_WORK REQUEST:_ For this exercise, retype every record below exactly and keep the pictures out.

==== PROVIDED DATA ====

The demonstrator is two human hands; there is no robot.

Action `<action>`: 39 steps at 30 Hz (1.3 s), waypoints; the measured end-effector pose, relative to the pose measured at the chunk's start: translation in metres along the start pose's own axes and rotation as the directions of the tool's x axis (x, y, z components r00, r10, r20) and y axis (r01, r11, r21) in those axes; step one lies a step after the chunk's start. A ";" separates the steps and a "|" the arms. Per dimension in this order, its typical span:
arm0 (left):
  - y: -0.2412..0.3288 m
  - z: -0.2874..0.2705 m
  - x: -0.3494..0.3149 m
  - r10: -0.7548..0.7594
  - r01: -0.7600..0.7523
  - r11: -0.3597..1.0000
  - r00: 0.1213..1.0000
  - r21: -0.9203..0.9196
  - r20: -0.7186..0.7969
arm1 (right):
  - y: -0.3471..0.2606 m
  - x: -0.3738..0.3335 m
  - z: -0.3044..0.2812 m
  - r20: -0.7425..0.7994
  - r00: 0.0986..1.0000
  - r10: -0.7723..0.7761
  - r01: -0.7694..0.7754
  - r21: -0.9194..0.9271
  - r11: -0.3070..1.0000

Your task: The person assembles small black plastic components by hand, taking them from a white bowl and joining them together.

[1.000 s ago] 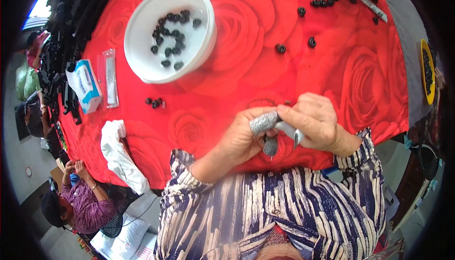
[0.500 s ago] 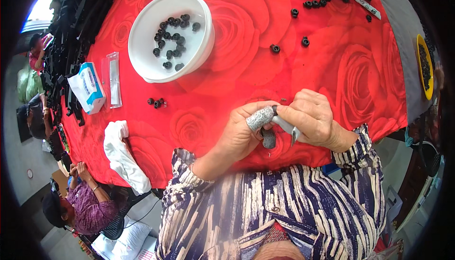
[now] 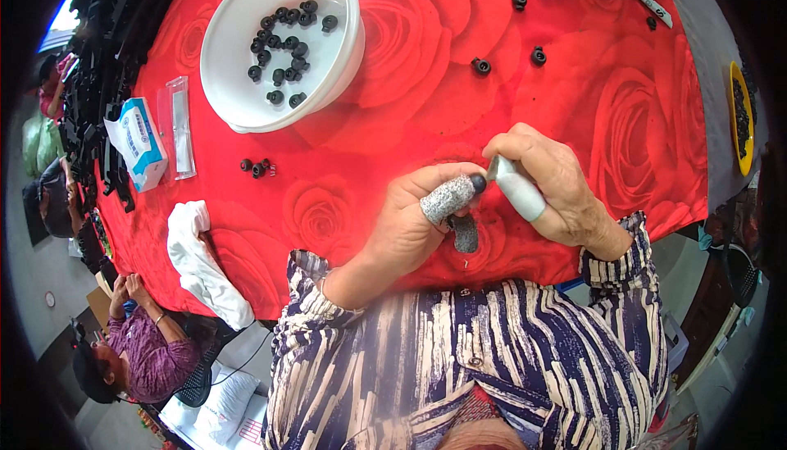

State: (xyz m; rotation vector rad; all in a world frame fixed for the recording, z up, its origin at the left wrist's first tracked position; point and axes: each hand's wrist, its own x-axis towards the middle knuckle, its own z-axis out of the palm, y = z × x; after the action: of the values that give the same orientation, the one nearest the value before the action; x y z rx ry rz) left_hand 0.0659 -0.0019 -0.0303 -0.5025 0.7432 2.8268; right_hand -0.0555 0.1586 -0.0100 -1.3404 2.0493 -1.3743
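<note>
My left hand (image 3: 402,216) is closed, pinching a small round black plastic part (image 3: 478,182) at its fingertips. Grey speckled finger sleeves (image 3: 447,198) cover two of its fingers. Just to the right, my right hand (image 3: 557,184) is closed too, its thumb pressed toward a finger wrapped in a smooth whitish cover (image 3: 521,189). A small thin dark piece (image 3: 493,168) shows at that pinch, close beside the black part; its kind is too small to make out.
A white bowl (image 3: 348,65) with several black parts stands at the far left. Loose black parts (image 3: 481,65) lie beyond my hands. Leftward are a white cloth (image 3: 197,253), a tissue box (image 3: 143,147) and a clear packet (image 3: 181,126). A yellow dish (image 3: 742,122) is at right. Another person (image 3: 147,347) sits at left.
My right hand has turned and drawn slightly away from the left, bringing its whitish finger cover into fuller view. More of the black part now shows at my left fingertips. The view has shifted slightly.
</note>
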 end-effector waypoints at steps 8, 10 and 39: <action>-0.001 -0.003 0.002 0.034 -0.034 0.999 0.999 -0.007 0.037 | 0.001 0.000 0.005 -0.018 1.000 0.021 -0.021 -0.042 0.999; -0.001 -0.004 0.002 0.024 -0.024 1.000 0.999 -0.008 0.024 | 0.001 0.000 0.005 -0.017 1.000 0.023 -0.023 -0.041 0.999; 0.004 0.007 0.003 0.530 -0.515 0.089 0.749 0.852 0.397 | -0.013 0.001 -0.001 0.058 0.965 0.256 -0.262 0.272 0.926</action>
State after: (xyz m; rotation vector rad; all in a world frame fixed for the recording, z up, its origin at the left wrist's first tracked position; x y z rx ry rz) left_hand 0.0603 -0.0018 -0.0240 0.0290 2.8051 2.0853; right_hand -0.0497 0.1577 0.0023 -0.9259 1.8552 -1.4532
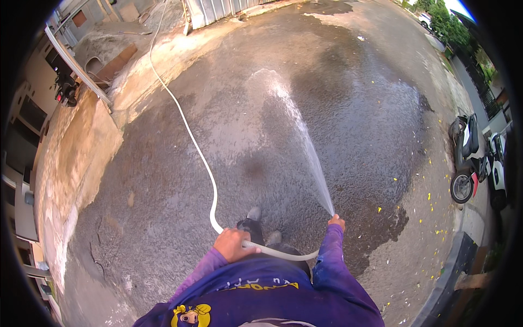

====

_RESPONSE TO THIS TASK:_
The demonstrator is two human hands; there is no robot.

Action `<action>`: 39 steps at 30 Hz (1.3 s), waypoints; the measured end-effector pose, relative to the pose measured at the chunk's start: translation in metres along the start pose's own axes and rotation as the directions of the tool's x axis (x, y, z components r00, r10, r20) and y axis (r01, r11, r21) in those axes; step one lies a step after the chunk's start. A ";" separates the steps and a "|" the arms. Per dimension in this order, its typical span:
arm0 (left):
  - y: -0.2412..0.3288 m
  - z: -0.2874..0.2705 m
  - x: -0.3494..0.3149 m
  - r10: -0.7548..0.7594
  - r01: -0.7600..0.7523
  - r11: -0.3597..1.0000
  - r00: 0.1213..1.0000
  - r21: -0.9203..0.9196
  - r20: -0.7186..0.7969
arm1 (right):
  - y: -0.3471..0.2606 m
  - x: -0.3738..0.3335 m
  - z: -0.3044..0.2812 m
  - r20: -0.7425..0.7994
  - r00: 0.0986..1.0000
  - r10: -0.7723..0.7761
  - r01: -0.7694..0.7754
  - r21: -0.9194..0.9271
  - r11: -0.3070..1.0000

Your task: The person assembles small black plastic components by hand, taking them from a white bowl and joining them together.

[1.000 s ago] 
[0.500 s ago] 
[now] 

State: (xyz m; rotation vector rad; all in a world frame fixed for the recording, z up, its origin at the left wrist's first tracked position; point and axes: each hand's wrist, its own x-axis towards the middle knuckle, its own z-axis out of the palm, y = z × x; after the action: of the values that give the same orientation, the one nearest the value before the action; x y z rx ry rz) left_hand 0.0659 -0.0019 -0.0303 -0.5025 0.7432 2.8268; right_hand -0.0555 0.1586 -0.0100 -1.3404 2.0493 -1.3743
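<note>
My left hand (image 3: 402,216) is closed, pinching a small round black plastic part (image 3: 478,182) at its fingertips. Grey speckled finger sleeves (image 3: 447,198) cover two of its fingers. Just to the right, my right hand (image 3: 557,184) is closed too, its thumb pressed toward a finger wrapped in a smooth whitish cover (image 3: 521,189). A small thin dark piece (image 3: 493,168) shows at that pinch, close beside the black part; its kind is too small to make out.
A white bowl (image 3: 348,65) with several black parts stands at the far left. Loose black parts (image 3: 481,65) lie beyond my hands. Leftward are a white cloth (image 3: 197,253), a tissue box (image 3: 143,147) and a clear packet (image 3: 181,126). A yellow dish (image 3: 742,122) is at right. Another person (image 3: 147,347) sits at left.
My right hand has turned and drawn slightly away from the left, bringing its whitish finger cover into fuller view. More of the black part now shows at my left fingertips. The view has shifted slightly.
</note>
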 end-effector waypoints at steps 8, 10 and 39: <action>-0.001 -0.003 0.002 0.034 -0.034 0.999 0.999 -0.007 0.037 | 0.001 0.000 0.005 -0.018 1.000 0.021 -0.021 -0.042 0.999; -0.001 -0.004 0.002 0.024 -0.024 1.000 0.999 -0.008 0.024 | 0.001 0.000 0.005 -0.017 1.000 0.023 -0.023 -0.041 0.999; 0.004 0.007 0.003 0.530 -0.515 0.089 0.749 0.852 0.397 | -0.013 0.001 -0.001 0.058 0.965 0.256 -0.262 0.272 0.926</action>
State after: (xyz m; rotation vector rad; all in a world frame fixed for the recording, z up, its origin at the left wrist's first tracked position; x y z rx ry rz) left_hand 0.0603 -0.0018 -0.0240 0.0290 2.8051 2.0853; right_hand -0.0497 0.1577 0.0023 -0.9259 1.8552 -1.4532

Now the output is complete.